Work order:
Once the line with "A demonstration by" is found in the entries below, print it and each following line exactly, stopping after the line with "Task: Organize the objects"; print nothing else.

◆ ◆ ◆ ◆

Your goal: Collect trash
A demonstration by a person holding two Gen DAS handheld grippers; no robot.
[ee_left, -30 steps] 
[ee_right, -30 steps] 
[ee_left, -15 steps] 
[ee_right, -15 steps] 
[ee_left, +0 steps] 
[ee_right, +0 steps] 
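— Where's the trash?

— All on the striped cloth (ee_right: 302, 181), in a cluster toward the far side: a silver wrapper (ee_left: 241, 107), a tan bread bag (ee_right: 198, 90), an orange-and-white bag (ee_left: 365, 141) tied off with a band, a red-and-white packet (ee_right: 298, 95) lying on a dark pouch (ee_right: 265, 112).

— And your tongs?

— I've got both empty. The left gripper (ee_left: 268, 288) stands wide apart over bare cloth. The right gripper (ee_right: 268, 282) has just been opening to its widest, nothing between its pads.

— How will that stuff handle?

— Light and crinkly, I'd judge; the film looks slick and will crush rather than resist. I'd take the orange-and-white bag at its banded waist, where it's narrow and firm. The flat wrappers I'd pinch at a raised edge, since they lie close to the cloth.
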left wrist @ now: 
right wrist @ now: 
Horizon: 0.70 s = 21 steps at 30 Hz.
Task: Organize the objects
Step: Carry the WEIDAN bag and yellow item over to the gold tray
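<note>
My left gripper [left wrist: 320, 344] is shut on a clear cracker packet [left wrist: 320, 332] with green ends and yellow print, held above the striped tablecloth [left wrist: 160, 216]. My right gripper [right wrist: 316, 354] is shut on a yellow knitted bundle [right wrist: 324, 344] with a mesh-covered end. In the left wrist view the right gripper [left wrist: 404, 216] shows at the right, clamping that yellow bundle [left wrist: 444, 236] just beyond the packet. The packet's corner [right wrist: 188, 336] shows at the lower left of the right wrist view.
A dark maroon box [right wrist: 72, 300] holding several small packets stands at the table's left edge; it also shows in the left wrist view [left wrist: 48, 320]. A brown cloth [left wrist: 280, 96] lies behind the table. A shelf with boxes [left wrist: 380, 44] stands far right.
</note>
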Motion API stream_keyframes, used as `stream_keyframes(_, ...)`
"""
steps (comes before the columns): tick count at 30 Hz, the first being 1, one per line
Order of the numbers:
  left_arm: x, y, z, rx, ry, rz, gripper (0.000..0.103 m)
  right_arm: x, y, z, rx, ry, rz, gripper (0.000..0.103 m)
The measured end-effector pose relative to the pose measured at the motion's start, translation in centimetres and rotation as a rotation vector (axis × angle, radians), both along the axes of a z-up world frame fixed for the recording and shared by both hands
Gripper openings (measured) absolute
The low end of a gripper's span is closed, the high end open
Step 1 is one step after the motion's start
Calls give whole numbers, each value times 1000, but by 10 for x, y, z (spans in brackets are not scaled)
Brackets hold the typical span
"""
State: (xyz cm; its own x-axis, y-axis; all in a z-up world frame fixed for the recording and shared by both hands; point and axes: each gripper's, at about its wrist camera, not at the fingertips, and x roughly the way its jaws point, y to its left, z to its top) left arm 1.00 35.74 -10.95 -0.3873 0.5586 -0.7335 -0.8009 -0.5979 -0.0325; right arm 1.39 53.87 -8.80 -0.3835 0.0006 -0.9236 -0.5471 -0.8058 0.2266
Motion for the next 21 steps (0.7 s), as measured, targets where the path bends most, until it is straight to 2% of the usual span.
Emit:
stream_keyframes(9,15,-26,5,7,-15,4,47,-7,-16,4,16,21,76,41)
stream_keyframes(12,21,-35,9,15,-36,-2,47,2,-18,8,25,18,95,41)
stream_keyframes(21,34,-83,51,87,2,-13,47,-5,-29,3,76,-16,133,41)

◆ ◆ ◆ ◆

Result:
A demonstration by a person holding two Gen DAS handheld grippers; no robot.
[ee_left, -30 steps] 
[ee_right, -30 steps] 
[ee_left, -15 steps] 
[ee_right, -15 steps] 
[ee_left, +0 steps] 
[ee_right, +0 steps] 
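— Where's the trash?

— All on the striped cloth (ee_right: 302, 181), in a cluster toward the far side: a silver wrapper (ee_left: 241, 107), a tan bread bag (ee_right: 198, 90), an orange-and-white bag (ee_left: 365, 141) tied off with a band, a red-and-white packet (ee_right: 298, 95) lying on a dark pouch (ee_right: 265, 112).

— And your tongs?

— I've got both empty. The left gripper (ee_left: 268, 288) stands wide apart over bare cloth. The right gripper (ee_right: 268, 282) has just been opening to its widest, nothing between its pads.

— How will that stuff handle?

— Light and crinkly, I'd judge; the film looks slick and will crush rather than resist. I'd take the orange-and-white bag at its banded waist, where it's narrow and firm. The flat wrappers I'd pinch at a raised edge, since they lie close to the cloth.
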left wrist @ now: 
right wrist @ now: 
Horizon: 0.70 s = 21 steps at 30 Hz.
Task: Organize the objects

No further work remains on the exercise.